• Work order:
Lines that include the word "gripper" should be copied from the listing that follows.

☆ ☆ ☆ ☆

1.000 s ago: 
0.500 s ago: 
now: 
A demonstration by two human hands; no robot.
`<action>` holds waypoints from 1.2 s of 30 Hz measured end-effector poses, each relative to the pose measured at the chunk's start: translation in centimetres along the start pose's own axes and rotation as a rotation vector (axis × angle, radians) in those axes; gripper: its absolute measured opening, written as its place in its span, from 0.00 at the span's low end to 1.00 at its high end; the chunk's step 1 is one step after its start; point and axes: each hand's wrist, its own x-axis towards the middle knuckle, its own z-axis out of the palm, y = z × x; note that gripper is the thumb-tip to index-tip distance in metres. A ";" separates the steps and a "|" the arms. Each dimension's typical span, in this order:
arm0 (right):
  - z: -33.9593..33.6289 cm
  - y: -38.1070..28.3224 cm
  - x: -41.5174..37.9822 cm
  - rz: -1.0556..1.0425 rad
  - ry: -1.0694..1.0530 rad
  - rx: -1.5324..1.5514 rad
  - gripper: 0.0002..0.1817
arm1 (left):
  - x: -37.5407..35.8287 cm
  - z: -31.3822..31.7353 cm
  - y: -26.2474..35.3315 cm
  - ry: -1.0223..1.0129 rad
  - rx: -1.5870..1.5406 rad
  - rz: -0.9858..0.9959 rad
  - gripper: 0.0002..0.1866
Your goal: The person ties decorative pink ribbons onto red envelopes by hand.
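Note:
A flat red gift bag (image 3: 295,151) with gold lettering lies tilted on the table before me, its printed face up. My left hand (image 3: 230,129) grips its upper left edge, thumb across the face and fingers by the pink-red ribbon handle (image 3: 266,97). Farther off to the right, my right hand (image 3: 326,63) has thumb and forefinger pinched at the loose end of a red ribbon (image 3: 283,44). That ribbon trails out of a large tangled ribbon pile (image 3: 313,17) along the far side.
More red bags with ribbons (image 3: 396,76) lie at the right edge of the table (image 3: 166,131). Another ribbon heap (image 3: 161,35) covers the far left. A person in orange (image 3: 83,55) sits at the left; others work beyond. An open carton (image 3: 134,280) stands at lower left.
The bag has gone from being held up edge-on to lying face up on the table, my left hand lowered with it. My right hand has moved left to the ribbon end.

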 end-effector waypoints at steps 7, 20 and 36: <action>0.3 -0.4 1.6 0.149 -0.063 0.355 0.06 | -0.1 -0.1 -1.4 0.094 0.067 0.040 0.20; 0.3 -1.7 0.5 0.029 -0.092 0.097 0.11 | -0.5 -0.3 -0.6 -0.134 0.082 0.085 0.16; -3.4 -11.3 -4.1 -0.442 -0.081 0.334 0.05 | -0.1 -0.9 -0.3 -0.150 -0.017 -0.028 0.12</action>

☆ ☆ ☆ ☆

• Reply:
`<action>` holds waypoints from 1.2 s of 30 Hz measured end-effector poses, each relative to the pose measured at the chunk's start: translation in centimetres along the start pose's own axes and rotation as a rotation vector (axis × angle, radians) in those axes; gripper: its absolute measured opening, written as its place in its span, from 0.00 at the span's low end to 1.00 at its high end; the chunk's step 1 is one step after its start; point and axes: each hand's wrist, its own x-axis towards the middle knuckle, its own z-axis out of the palm, y = z × x; note that gripper is the thumb-tip to index-tip distance in metres. A ";" separates the steps and a "|" the arms. Each dimension's typical span, in this order:
  - gripper: 0.0002..0.1817
  - gripper: 0.0002..0.1866

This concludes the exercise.